- _Data extracted from a collection_:
——————

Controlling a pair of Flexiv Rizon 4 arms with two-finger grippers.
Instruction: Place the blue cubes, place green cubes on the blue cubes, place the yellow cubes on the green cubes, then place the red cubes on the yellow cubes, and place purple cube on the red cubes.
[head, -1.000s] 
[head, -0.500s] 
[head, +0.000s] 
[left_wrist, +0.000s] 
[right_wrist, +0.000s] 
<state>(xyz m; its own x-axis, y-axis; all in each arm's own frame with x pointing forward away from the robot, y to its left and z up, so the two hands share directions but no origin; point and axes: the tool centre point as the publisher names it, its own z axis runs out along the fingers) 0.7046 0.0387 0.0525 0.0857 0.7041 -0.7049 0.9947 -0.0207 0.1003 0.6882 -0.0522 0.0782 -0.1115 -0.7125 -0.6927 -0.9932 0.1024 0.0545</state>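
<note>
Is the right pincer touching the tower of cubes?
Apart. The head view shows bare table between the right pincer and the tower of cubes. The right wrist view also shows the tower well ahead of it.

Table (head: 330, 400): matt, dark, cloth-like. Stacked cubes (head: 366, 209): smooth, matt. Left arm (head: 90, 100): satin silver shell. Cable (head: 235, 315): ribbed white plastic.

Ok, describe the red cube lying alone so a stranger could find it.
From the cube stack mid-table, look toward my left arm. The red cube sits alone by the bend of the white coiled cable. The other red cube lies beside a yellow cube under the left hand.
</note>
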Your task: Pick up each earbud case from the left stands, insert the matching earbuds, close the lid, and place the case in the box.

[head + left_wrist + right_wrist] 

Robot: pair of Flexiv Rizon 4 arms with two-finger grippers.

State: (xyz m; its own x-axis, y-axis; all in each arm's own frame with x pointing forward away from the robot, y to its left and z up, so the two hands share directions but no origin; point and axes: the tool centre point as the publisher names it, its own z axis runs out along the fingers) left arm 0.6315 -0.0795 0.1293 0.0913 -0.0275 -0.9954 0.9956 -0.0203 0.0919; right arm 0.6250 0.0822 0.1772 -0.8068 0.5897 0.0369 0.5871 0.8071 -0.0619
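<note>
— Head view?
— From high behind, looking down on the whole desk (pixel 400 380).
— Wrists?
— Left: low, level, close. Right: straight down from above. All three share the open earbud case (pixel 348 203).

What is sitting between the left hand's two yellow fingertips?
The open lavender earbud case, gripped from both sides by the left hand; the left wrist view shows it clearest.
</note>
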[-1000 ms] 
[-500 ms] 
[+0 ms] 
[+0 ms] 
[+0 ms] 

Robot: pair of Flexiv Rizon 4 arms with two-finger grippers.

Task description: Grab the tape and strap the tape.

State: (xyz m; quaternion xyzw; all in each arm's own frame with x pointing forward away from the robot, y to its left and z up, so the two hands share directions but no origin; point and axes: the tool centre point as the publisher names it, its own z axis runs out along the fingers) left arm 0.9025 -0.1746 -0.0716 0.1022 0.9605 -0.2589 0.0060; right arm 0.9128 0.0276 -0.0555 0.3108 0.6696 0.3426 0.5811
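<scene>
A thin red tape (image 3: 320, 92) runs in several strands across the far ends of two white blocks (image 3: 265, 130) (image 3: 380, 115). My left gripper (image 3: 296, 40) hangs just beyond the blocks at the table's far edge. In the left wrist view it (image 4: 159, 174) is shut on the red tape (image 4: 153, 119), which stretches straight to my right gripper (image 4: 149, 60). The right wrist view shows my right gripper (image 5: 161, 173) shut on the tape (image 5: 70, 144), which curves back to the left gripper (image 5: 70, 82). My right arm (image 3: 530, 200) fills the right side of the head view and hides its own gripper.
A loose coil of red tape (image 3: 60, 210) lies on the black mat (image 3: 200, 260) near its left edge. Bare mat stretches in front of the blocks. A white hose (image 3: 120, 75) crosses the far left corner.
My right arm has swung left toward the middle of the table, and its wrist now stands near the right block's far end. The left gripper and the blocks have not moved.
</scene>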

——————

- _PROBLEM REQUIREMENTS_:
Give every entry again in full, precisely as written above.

- _TASK OUTPUT_:
Controlling a pair of Flexiv Rizon 4 arms with two-finger grippers.
Instruction: Place the blue cubes, place green cubes on the blue cubes, place the yellow cubes on the green cubes, then place the red cubes on the yellow cubes, and place purple cube on the red cubes.
[head, -1.000s] 
[head, -0.500s] 
[head, +0.000s] 
[left_wrist, +0.000s] 
[right_wrist, +0.000s] 
<state>(xyz m; its own x-axis, y-axis; all in each arm's own frame with x pointing forward away from the robot, y to its left and z up, so the two hands share directions but no origin; point and axes: the tool centre point as the publisher names it, its own z axis runs out along the fingers) 0.7046 0.0387 0.0525 0.0857 0.7041 -0.7049 0.9947 -0.0207 0.1003 0.6882 -0.0522 0.0782 -0.1115 -0.7125 -0.6927 -0.9932 0.1024 0.0545</state>
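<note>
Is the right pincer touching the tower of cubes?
Apart. The head view shows bare table between the right pincer and the tower of cubes. The right wrist view also shows the tower well ahead of it.

Table (head: 330, 400): matt, dark, cloth-like. Stacked cubes (head: 366, 209): smooth, matt. Left arm (head: 90, 100): satin silver shell. Cable (head: 235, 315): ribbed white plastic.

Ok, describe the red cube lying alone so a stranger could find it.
From the cube stack mid-table, look toward my left arm. The red cube sits alone by the bend of the white coiled cable. The other red cube lies beside a yellow cube under the left hand.
</note>
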Your task: Pick up each earbud case from the left stands, insert the matching earbuds, close the lid, and place the case in the box.

[head + left_wrist + right_wrist] 

Robot: pair of Flexiv Rizon 4 arms with two-finger grippers.

State: (xyz m; its own x-axis, y-axis; all in each arm's own frame with x pointing forward away from the robot, y to its left and z up, so the two hands share directions but no origin; point and axes: the tool centre point as the publisher names it, its own z axis runs out along the fingers) left arm 0.6315 -0.0795 0.1293 0.0913 -0.0275 -0.9954 0.9956 -0.0203 0.0919; right arm 0.6250 0.0822 0.1772 -0.8068 0.5897 0.0369 0.5871 0.8071 -0.0619
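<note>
— Head view?
— From high behind, looking down on the whole desk (pixel 400 380).
— Wrists?
— Left: low, level, close. Right: straight down from above. All three share the open earbud case (pixel 348 203).

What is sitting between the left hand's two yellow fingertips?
The open lavender earbud case, gripped from both sides by the left hand; the left wrist view shows it clearest.
</note>
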[-1000 ms] 
[-500 ms] 
[+0 ms] 
[+0 ms] 
[+0 ms] 

Robot: pair of Flexiv Rizon 4 arms with two-finger grippers.

Task description: Grab the tape and strap the tape.

State: (xyz m; quaternion xyzw; all in each arm's own frame with x pointing forward away from the robot, y to its left and z up, so the two hands share directions but no origin; point and axes: the tool centre point as the publisher names it, its own z axis runs out along the fingers) left arm 0.9025 -0.1746 -0.0716 0.1022 0.9605 -0.2589 0.0060; right arm 0.9128 0.0276 -0.0555 0.3108 0.6696 0.3426 0.5811
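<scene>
A thin red tape (image 3: 320, 92) runs in several strands across the far ends of two white blocks (image 3: 265, 130) (image 3: 380, 115). My left gripper (image 3: 296, 40) hangs just beyond the blocks at the table's far edge. In the left wrist view it (image 4: 159, 174) is shut on the red tape (image 4: 153, 119), which stretches straight to my right gripper (image 4: 149, 60). The right wrist view shows my right gripper (image 5: 161, 173) shut on the tape (image 5: 70, 144), which curves back to the left gripper (image 5: 70, 82). My right arm (image 3: 530, 200) fills the right side of the head view and hides its own gripper.
A loose coil of red tape (image 3: 60, 210) lies on the black mat (image 3: 200, 260) near its left edge. Bare mat stretches in front of the blocks. A white hose (image 3: 120, 75) crosses the far left corner.
My right arm has swung left toward the middle of the table, and its wrist now stands near the right block's far end. The left gripper and the blocks have not moved.
</scene>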

Besides the given answer, there is nothing more to add.